■ **Source data**:

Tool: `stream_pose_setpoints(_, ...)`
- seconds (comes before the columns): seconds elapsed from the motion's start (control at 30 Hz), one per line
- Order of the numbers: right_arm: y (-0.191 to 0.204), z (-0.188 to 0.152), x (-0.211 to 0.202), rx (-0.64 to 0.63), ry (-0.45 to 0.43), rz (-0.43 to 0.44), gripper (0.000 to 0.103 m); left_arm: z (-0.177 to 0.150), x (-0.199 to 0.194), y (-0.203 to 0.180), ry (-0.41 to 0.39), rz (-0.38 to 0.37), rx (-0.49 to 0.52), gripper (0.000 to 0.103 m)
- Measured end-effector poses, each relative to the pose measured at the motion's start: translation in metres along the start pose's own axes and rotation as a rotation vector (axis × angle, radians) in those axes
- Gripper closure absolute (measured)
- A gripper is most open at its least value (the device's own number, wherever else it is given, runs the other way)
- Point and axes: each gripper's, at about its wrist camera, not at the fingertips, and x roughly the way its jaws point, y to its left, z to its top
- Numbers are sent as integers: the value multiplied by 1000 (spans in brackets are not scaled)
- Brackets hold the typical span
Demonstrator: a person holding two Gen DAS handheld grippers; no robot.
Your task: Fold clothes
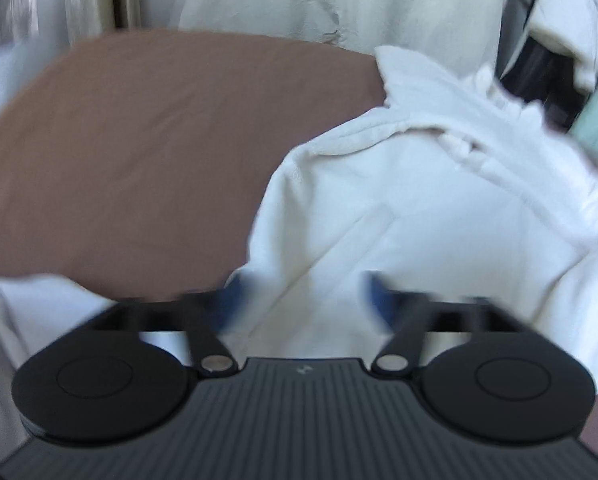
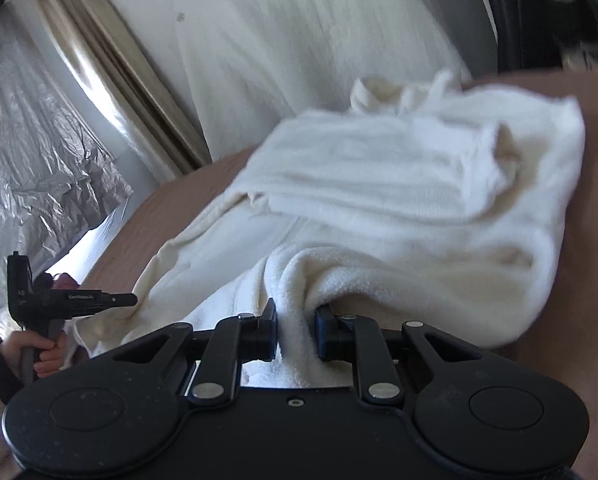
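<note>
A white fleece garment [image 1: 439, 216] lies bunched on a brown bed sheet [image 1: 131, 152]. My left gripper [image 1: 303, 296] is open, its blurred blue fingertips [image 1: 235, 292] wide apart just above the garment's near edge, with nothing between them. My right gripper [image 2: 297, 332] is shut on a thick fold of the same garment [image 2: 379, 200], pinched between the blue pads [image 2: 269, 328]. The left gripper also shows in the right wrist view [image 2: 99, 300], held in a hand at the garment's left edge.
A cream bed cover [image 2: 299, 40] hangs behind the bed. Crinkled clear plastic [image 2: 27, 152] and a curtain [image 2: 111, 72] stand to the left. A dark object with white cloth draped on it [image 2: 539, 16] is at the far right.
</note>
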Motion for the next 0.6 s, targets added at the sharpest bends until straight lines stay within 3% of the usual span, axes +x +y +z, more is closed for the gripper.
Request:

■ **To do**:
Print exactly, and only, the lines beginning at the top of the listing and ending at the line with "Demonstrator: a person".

■ **Task output**:
Tool: `stream_pose_setpoints(_, ...)`
- seconds (comes before the columns): seconds elapsed from the motion's start (control at 30 Hz), one per line
- Order of the numbers: right_arm: y (-0.191 to 0.204), z (-0.188 to 0.152), x (-0.211 to 0.202), rx (-0.64 to 0.63), ry (-0.45 to 0.43), rz (-0.43 to 0.44), gripper (0.000 to 0.103 m); left_arm: z (-0.177 to 0.150), x (-0.199 to 0.194), y (-0.203 to 0.180), ry (-0.41 to 0.39), rz (-0.38 to 0.37), rx (-0.49 to 0.52), gripper (0.000 to 0.103 m)
- Measured end-effector poses, each relative to the pose measured at the motion's start: translation in metres along the start pose's own axes and rotation as a rotation vector (axis × angle, radians) in those axes
- Gripper closure absolute (measured)
- A gripper is most open at its least value (the device's own number, wherever else it is given, runs the other way)
- Point and axes: each gripper's, at about its wrist camera, not at the fingertips, and x roughly the way its jaws point, y to its left, z to its top
- Numbers are sent as integers: the value multiplied by 1000 (spans in brackets are not scaled)
- Brackets hold the typical span
Demonstrator: a person holding two Gen DAS handheld grippers; no robot.

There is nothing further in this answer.